Herausragender Look: Ohne jeden Zweifel Emma Chamberlain in maßgeschneidertem Mugler. Ich freue mich immer sehr auf ihre Looks für den Roten Teppich, und dieser handbemalte Entwurf von Mugler war atemberaubend. Es fühlte sich an, als würde eine buchstäbliche Leinwand zum Leben erwachen. Die Mischung der leuchtenden, zerfließenden Farben des Kleides war einfach perfekt und ließ sich zudem hervorragend fotografieren.

Weniger gelungener Look: Da muss ich Rosé in Saint Laurent nennen. Obwohl sie unbestreitbar umwerfend aussah (und ich liebe Blackpink wirklich), wirkte es wie eine allzu sichere Wahl. Ich hatte auf etwas gehofft, das die Grenzen weiter verschiebt, da sie auf dem Roten Teppich ohnehin stets in minimalistischen schwarzen Looks auftritt.

Die diesjährige Met Gala hat eindrucksvoll bewiesen, dass Mode immer noch dann am meisten floriert, wenn die Fantasie im Mittelpunkt steht.
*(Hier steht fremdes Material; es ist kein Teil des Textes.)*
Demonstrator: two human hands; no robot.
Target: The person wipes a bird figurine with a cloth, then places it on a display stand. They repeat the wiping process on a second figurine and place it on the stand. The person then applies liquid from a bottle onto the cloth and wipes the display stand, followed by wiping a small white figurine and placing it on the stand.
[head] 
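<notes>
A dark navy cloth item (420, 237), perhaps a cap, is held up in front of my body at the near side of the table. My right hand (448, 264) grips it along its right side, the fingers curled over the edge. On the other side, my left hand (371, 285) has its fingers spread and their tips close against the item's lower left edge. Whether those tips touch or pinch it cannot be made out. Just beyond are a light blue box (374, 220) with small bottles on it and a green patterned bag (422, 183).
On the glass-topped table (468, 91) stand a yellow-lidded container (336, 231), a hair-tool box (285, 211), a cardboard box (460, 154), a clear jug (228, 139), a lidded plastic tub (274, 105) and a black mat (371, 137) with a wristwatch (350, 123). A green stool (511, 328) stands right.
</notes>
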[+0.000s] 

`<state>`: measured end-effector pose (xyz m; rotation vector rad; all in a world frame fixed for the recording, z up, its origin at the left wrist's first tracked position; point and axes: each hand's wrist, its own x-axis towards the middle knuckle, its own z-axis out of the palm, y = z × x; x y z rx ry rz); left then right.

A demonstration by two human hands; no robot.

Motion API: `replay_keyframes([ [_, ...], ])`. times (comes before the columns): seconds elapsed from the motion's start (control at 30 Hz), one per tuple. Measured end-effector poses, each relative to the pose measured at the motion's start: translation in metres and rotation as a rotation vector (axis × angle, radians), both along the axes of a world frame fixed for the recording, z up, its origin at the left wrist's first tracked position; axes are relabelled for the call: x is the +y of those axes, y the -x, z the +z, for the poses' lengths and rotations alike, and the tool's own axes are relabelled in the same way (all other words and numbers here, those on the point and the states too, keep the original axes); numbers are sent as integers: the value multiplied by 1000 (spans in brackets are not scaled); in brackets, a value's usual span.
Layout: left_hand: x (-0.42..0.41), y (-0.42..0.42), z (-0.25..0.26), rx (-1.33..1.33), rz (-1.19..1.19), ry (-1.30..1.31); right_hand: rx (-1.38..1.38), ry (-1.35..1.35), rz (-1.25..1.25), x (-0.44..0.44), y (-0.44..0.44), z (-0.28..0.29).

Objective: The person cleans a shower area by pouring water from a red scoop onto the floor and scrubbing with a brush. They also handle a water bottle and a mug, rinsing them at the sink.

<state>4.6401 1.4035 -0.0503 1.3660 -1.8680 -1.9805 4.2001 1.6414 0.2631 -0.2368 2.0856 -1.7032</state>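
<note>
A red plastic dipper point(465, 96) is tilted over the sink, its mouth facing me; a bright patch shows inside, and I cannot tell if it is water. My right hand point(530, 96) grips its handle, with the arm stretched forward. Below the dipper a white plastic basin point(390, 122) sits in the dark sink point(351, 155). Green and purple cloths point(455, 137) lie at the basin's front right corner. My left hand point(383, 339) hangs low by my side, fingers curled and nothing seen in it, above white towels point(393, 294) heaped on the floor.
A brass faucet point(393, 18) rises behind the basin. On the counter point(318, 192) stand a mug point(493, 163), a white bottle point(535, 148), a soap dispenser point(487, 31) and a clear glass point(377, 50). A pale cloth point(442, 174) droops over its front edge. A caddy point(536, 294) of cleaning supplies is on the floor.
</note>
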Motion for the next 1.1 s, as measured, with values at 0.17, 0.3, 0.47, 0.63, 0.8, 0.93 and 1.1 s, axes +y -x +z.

Von Emma Chamberlains überirdischem Mugler-Moment bis hin zu Madonnas eindringlichem Auftritt in Saint Laurent sorgte die Nacht sowohl in Modekreisen als auch in den sozialen Medien für reichlich Diskussionsstoff.

Was war Ihr persönlicher Lieblingslook auf dem Roten Teppich der Met Gala 2026?